価格(new/used): 4,627 円 / -- 円 より
発売日: (2003-07-24) アマゾン売上ランキング: 32837 位
DVD / 在庫切れ
[ユーザーによる評価] 平均評価: 4.5 / 総数: 3件

最高ですね
 アヴァドじゃなくリカルド=ムーテイでしたね。この映像は最高ですね。特にトスカ役の女優。決してトスカ向きではないんですが、彼女が歌う『歌にいき、恋に生き』では、彼女はひざまづいて歌うんですよ。合唱をちょっとでもやったヒトならわかると思うんですが、あの姿勢であの声量です。そして悔しいことに、この映像、何度も何度も見ているとトスカははまり役であることに気がつくはずです。強烈です。
 私が一番好きなのは、1幕最後のテデウム。スカルピアが聖堂内で2匹の獲物を狙うと歌うそばで、荘厳なテデウム(私は神を崇めます)が大合唱で流れるシーンには鳥肌が立ちます。映像に写っている合唱隊のスカルピアの右側の女性が歌い始める口元、テデウムを歌うためだけに振り向く聖職者の一群、それらを私は実際に見たものですから、このDVDには思い入れがあるんです。ほかのDVDなら、トスカが絶品とか言う票が多いでしょうが、これは見れば見るほど味が出るDVDです。
グレギーナとヌッチの対決が最高
近頃スカラ座の公演も例に漏れず演出が個性的になり、演劇性重視のようです。
それだけ上演に面白さや奥行きが楽しめます。

でも、プッチーニのようにヴェリズモオペラの場合、もう少し気楽に物語と歌手の歌を堪能したいとき、疲れますね。
全幕を通じて、舞台装置、大道具、小道具ともデフォルメされています。

ムーティの指揮は、意外にもポルタメントをかけたところがあり、新しい発見です。
なによりも一押しは、グレギーナのトスカ。
次にヌッチのスカルピア。

見どころ1:2幕でのトスカ対スカルピア
見どころ2:1幕フィナーレ群集の中でのスカルピアの独白

平凡だが不思議に印象深い映像
この『トスカ』という作品は、よほど映画監督や演出家の意欲をそそる作品であるらしく、現在までにDVDで発売されたものだけでも、プッチーニの他の作品と比べてもひときわ多くのすぐれた映像がそろっています。

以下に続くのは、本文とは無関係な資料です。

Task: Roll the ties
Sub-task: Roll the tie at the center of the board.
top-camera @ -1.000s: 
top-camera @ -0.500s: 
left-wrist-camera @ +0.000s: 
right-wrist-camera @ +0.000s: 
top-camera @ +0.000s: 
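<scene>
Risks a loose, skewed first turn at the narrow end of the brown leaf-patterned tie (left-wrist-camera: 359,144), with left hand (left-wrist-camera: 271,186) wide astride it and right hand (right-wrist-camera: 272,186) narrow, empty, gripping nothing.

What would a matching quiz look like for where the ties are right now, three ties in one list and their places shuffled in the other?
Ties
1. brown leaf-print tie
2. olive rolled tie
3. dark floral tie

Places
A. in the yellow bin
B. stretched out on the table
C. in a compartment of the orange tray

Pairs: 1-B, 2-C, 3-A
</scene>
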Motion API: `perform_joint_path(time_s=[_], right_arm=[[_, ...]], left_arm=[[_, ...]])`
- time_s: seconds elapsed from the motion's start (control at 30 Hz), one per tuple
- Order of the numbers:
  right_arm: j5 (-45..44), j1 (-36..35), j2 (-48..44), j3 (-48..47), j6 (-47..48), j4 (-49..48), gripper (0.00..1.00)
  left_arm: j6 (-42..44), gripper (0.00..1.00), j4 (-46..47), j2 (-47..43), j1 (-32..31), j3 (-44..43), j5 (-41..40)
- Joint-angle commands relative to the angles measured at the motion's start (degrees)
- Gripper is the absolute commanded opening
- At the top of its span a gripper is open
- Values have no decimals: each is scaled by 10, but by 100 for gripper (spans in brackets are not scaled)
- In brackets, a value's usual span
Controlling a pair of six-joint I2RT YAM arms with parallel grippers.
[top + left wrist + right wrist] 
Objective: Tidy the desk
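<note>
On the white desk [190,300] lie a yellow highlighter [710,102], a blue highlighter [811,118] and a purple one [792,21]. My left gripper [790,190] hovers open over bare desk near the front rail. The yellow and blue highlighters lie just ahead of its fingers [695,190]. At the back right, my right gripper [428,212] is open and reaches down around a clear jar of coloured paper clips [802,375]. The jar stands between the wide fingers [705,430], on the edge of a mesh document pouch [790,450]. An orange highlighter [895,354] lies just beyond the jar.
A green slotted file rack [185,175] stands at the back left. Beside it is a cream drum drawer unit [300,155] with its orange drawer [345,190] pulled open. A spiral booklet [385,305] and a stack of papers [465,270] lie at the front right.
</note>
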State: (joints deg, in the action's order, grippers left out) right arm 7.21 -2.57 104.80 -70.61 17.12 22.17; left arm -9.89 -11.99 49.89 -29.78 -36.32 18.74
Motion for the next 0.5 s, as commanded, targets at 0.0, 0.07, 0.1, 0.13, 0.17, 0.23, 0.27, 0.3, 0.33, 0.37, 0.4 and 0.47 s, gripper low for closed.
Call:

それらの中でも、このディスクは私のかなり気に入っているもののひとつです。正直を言って、一人一人の出演者の力量はそれほど傑出したものではありませんが、全体のバランスが大変よく、奇をてらった演出がまったくといってよいほどないのがかえって新鮮にさえ感じられます。何よりトスカ役のグレギーナの容姿や服装、そして演技が、私が日頃から抱いているトスカのイメージにぴったりです。そして、ムーティー率いるミラノ・スカラ座管弦楽団の演奏は、さすがにイタリアオペラの殿堂というべき素晴らしい演奏を聴かせてくれます。演出面では、第一幕と第三幕でまるで廃墟のように半ば抽象化された背景や、シルエットで登場する衛兵の横顔などが印象的です。